Parece claro que la ciencia española y la universidad saldrán de su crónica y exasperante mediocridad solo cuando se incrementen las iniciativas para elevar la cultura científica de los ciudadanos españoles
Durante el periodo de tiempo que presidí la FEM (2002-2008) pudimos conseguir fondos para becar a 19 estudiantes molinenses de bachillerato para que hicieran el curso de verano de introducción a la ciencia en la Universidad de Gotinga. Tuve noticias de algunos de ellos que habían estudiado medicina y neurociencia y salieron adelante. Cuando regresó de Gotinga, una alumna me escribió la siguiente carta:
Estimado profesor:
El motivo de esta carta es agradecerle la oportunidad que se me ha brindado al concederme la beca para asistir al Curso del Laboratorio Internacional de Ciencia XLAB de la Universidad de Gotinga, durante el pasado verano.

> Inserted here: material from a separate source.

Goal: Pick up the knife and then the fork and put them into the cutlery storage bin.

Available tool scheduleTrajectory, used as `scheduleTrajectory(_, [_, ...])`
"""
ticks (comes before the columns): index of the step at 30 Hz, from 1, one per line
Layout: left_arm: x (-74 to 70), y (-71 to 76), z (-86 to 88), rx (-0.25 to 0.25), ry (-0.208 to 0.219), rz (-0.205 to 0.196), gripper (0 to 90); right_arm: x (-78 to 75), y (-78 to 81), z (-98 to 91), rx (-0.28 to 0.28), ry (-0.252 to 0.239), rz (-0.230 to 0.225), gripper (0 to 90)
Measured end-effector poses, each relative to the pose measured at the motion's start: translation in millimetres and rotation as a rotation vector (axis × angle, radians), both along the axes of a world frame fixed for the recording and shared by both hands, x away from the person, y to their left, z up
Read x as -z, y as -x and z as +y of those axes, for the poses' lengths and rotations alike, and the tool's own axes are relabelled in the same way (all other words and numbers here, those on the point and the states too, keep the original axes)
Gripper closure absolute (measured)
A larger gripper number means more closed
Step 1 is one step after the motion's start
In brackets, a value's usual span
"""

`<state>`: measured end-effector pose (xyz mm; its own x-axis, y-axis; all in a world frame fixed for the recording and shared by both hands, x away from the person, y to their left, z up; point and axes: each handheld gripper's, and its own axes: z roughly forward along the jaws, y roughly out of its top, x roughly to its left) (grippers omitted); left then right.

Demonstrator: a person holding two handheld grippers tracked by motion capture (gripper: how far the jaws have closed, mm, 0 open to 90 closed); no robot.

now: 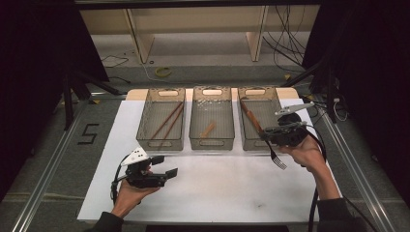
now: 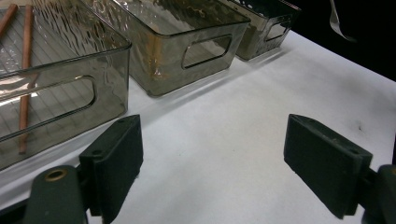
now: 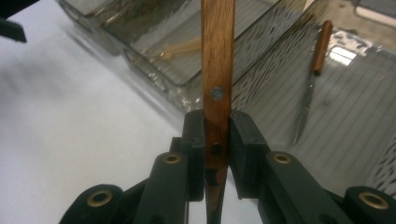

He recibido y asimilado una gran formación científica que sin duda servirá para mis estudios posteriores, que le garantizo serán del área de Ciencias de la Salud; pero también he aprendido otras muchas cosas que han ampliado mi formación profesional, como son la convivencia diaria con otros jóvenes de mi edad, la riqueza que da la diversidad de culturas, la confianza que se adquiere cuando se lucha y trabaja por un objetivo común y la valoración de las cosas que recibimos, las personas que nos forman y a las que echamos de menos cuando estamos fuera, como son nuestra familia y amigos.
Gracias de nuevo
Un afectuoso saludo
Si la FEM hubiera continuado esta práctica y exitosa actividad hoy tendríamos un centenar de jóvenes molinenses que habrían participado en los cursos de verano de la Universidad de Gotinga. Aunque solo se hubieran dedicado a la ciencia un 10% de esos potenciales estudiantes, contaríamos en España con 10 científicos molinenses más. Este humilde experimento, el de la creación de una microestructura para fomentar la cultura científica en España, multiplicado por otras muchas fundaciones estilo FEM, quizás pondría a España en el lugar que le corresponde en la ciencia mundial. Tardaríamos años porque el camino es largo; pero llegaríamos.
El riguroso y reflexivo científico Adolfo de Azcárraga conoce el diagnóstico y la solución: «Lo que hay que hacer es clarísimo: buena selección de personal y buena financiación; (…) el problema es que no se hace»
La Fundación Gadea por la Ciencia (FGC), que creó y dirige el doctor José Antonio Gutiérrez Fuentes, nació para hacer una necesaria y continuada reflexión sobre los problemas que afectan a nuestras universidades y sistema de I+D. Ha aglutinado en torno a esta idea a varios centenares de consejeros en las distintas áreas de la ciencia. La FGC nos ha enviado un conjunto de artículos sobre esta temática, que relatan las múltiples iniciativas y leyes de reforma de la universidad y la ciencia españolas.
El autor principal de esa interesantes reflexiones, profesor Adolfo de Azcárraga (Universidad de Valencia), define con meridiana claridad la razón del estancamiento de la universidad española:«Todo el mundo y desde luego yo sabe qué es lo más necesario para una buena universidad (la receta es elemental: buena selección de personal docente e investigador y buena financiación, y por este orden) y por eso me “irritan” todos esos foros para pensar sobre el asunto, como si siempre se partiera de cero y no se supiera qué hacer. No: lo que hay que hacer está clarísimo. El problema es que no se hace».